> [Task directions]: Copy the first line of the material below and every later line through the line containing "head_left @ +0", without any other output.

> [Supplied records]:
((

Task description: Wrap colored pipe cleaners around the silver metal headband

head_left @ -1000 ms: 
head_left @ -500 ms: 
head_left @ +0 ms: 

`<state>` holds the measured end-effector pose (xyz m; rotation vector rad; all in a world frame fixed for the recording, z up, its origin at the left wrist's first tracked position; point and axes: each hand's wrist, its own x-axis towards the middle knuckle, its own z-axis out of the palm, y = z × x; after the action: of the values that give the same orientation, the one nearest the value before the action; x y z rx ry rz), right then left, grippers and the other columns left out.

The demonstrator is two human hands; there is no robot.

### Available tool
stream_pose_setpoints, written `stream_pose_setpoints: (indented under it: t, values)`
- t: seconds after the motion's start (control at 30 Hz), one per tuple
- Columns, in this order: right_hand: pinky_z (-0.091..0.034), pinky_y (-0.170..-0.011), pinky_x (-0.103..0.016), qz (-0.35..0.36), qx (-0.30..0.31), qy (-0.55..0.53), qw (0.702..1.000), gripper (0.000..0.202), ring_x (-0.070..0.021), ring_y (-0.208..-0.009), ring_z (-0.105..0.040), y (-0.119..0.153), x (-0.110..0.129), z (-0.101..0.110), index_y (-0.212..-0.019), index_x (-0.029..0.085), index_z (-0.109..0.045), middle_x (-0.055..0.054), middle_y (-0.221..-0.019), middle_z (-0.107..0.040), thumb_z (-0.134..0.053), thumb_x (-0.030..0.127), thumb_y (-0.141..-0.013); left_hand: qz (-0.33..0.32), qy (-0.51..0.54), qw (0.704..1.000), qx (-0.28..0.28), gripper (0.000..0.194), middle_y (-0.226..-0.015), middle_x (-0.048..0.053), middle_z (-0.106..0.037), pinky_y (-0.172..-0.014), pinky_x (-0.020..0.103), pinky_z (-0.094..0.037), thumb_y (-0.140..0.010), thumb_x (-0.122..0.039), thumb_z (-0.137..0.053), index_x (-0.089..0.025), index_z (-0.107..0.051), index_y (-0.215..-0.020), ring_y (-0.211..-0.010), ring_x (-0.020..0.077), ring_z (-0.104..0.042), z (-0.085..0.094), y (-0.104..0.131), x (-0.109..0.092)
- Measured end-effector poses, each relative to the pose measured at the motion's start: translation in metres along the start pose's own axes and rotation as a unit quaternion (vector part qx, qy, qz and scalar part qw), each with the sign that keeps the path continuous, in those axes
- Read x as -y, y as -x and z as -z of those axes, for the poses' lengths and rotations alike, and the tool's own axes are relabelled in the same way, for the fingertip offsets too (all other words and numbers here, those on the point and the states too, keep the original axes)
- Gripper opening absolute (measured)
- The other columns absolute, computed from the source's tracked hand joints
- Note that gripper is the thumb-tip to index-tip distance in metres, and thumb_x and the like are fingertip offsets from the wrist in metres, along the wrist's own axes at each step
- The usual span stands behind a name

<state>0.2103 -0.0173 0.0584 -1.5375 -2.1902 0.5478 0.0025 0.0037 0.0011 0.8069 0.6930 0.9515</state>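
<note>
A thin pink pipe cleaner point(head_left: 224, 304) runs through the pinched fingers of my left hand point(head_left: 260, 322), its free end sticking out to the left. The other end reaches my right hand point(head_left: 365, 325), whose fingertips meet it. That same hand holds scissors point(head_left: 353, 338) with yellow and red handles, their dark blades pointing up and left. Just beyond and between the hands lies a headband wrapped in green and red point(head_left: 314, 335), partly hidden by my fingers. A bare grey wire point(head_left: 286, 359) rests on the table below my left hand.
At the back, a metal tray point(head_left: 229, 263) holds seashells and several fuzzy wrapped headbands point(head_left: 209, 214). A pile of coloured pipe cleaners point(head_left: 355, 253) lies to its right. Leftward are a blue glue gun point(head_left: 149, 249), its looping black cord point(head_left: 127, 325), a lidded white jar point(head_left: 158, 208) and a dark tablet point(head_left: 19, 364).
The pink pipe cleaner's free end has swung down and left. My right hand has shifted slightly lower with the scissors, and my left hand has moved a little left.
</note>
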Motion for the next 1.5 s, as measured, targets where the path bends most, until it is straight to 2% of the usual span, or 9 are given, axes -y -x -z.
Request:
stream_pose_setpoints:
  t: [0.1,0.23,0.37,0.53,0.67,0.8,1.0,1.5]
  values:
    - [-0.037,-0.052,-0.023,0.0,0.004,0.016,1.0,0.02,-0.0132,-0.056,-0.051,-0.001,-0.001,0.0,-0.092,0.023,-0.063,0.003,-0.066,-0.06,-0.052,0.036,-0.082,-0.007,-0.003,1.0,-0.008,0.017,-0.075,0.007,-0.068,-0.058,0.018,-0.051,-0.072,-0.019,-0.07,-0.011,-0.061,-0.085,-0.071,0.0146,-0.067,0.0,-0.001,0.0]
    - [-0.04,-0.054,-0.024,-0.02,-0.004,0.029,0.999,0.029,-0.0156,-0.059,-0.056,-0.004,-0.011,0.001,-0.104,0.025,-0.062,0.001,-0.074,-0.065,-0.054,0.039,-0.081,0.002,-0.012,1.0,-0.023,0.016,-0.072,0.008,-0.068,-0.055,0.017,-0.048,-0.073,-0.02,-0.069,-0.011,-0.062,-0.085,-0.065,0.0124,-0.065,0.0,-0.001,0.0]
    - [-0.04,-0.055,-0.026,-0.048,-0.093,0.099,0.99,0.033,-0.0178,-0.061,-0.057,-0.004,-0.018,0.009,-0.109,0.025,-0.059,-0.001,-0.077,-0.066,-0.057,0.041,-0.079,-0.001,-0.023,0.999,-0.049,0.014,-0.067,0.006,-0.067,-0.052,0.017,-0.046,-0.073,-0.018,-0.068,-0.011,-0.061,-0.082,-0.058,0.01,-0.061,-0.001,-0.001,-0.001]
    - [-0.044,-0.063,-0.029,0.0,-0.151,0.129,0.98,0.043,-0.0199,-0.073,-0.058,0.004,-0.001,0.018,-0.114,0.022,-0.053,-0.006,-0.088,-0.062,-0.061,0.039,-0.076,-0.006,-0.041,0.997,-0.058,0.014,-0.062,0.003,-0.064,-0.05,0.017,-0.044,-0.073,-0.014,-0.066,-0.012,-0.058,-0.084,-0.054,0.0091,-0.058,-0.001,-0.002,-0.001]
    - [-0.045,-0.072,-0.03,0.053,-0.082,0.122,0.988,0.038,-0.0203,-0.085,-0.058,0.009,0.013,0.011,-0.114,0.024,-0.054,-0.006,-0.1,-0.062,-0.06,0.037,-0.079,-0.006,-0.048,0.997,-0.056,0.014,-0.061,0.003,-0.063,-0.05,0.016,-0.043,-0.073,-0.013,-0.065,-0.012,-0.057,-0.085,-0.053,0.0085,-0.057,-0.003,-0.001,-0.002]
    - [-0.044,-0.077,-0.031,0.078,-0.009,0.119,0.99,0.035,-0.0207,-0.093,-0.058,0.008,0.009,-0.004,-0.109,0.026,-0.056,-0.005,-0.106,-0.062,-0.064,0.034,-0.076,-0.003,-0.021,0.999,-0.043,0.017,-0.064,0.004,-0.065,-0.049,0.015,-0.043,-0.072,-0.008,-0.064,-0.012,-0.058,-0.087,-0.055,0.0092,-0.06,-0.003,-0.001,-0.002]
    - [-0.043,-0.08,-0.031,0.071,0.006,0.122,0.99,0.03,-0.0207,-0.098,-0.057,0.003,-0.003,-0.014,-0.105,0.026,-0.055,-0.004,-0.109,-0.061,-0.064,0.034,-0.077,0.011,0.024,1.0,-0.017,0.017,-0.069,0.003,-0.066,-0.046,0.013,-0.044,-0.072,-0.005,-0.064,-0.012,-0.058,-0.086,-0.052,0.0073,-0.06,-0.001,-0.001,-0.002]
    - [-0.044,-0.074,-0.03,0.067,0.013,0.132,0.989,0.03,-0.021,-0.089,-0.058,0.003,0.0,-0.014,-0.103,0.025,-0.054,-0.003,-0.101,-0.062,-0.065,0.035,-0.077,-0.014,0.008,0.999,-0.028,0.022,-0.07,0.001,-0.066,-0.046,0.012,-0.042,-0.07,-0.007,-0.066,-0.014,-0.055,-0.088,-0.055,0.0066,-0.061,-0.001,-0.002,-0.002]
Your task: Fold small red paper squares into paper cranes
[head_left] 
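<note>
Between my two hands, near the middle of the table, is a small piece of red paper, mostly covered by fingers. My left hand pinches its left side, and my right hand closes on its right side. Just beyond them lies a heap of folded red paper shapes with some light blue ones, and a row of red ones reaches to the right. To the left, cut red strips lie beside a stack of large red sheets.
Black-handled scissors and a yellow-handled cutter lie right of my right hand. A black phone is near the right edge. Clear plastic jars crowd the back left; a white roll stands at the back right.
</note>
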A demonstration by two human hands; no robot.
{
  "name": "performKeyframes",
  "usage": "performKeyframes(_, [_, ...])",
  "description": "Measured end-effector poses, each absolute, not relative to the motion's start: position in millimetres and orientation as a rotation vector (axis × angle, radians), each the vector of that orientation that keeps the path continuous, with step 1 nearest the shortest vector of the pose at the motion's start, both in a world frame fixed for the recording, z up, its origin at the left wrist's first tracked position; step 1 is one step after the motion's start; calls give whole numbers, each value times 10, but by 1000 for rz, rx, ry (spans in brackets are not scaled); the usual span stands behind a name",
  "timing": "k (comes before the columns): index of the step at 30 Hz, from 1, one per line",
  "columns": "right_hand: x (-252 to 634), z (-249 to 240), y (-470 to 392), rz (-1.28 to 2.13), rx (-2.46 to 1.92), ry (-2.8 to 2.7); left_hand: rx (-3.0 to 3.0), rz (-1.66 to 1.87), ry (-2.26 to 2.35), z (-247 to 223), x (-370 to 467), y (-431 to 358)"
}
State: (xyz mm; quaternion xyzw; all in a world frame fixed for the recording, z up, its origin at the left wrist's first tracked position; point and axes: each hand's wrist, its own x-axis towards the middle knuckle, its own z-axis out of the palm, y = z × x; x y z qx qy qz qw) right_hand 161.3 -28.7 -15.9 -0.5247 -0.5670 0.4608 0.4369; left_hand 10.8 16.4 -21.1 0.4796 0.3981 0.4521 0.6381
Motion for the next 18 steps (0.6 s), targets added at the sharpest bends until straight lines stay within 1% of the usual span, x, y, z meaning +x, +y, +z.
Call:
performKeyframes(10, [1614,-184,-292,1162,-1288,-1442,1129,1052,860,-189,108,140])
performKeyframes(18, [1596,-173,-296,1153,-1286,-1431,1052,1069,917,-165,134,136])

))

> [Exercise output]:
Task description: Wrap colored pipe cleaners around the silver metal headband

head_left @ -1000 ms: 
head_left @ -500 ms: 
head_left @ +0 ms: 

This output requires nothing further.